Ford v. Moore

AMUNDSON, Justice

(dissenting).

[¶ 19] In this case, after Moore commenced an action in state court on behalf of Ford, the issue of whether or not the CHRP contract was a self-determination contract was the issue presented to the trial court on CHRP’s motion to dismiss for lack of jurisdiction. Moore had been discharged by Ford prior to the hearing on this motion. Counsel representing Ford at the hearing on the motion to dismiss did not resist the relief requested. Therefore, the motion was granted.

[¶ 20] After this dismissal and no appeal therefrom, Ford commenced this malpractice action. The first time any investigation was made into the records surrounding the CHRP contract was by counsel defending Moore in this action. The information discovered through counsel’s efforts was submitted to the trial court in the summary judgment proceeding which resulted in this appeal. After review of this data, the trial court found there was no tribal resolution for this CHRP contract.

[¶21] The majority correctly points out that “[t]he law further mandates that a tribal organization must obtain a tribal resolution before entering into a self-determination contract.” Not only is this requirement stated at 25 U.S.C. § 450f(a)(2) (1996), it is also stated at 25 C.F.R. § 271.18(a) (1996). The *856contract before us did not receive the required tribal resolutions. The majority believes that, since Miner states that the contract is a self-determination contract and Clifford states it is a Buy Indian Act, this creates a genuine issue of material fact.

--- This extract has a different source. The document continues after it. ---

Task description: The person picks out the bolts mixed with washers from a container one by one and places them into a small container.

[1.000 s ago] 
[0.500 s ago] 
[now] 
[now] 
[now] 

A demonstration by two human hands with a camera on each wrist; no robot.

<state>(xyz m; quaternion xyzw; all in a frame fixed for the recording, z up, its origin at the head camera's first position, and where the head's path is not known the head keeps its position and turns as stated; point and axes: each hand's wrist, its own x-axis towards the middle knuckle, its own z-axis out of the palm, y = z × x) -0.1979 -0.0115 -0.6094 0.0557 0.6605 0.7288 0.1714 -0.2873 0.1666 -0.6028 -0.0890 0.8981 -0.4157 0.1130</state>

[¶ 22] Two uncontroverted facts in this record are that the Cheyenne River Tribe’s resolution refers specifically to the 1990 OB/ GYN contract and, second, the front page of the CHRP contract expressly mentions 25 U.S.C. § 47, the Buy Indian Act, whereas the OB/GYN contract cites 25 U.S.C. § 450g, the Indian Self-Determination Act. Ford asserts that the tribal resolutions applicable to the OB/GYN contract are also the prerequisite tribal resolutions for the CHRP contract. Yet there is simply no factual support for this conclusion. “A waiver of sovereign immunity by the United States must be strictly construed and may not be extended by implication.” Comes Flying v. U.S. Through Bur. of Indian Aff., 830 F.Supp. 529, 530 (D.S.D.1993); see also Lehman v. Nakshian, 453 U.S. 156, 161, 101 S.Ct. 2698, 2702, 69 L.Ed.2d 548, 553-54 (1981) (limitations and conditions upon sovereign immunity must be strictly observed and exceptions are not to be implied).

[¶23] Based upon these undisputed facts considered by the trial court, I agree there was no tribal resolution supporting the CHRP contract and, therefore, I would affirm the circuit court in this matter.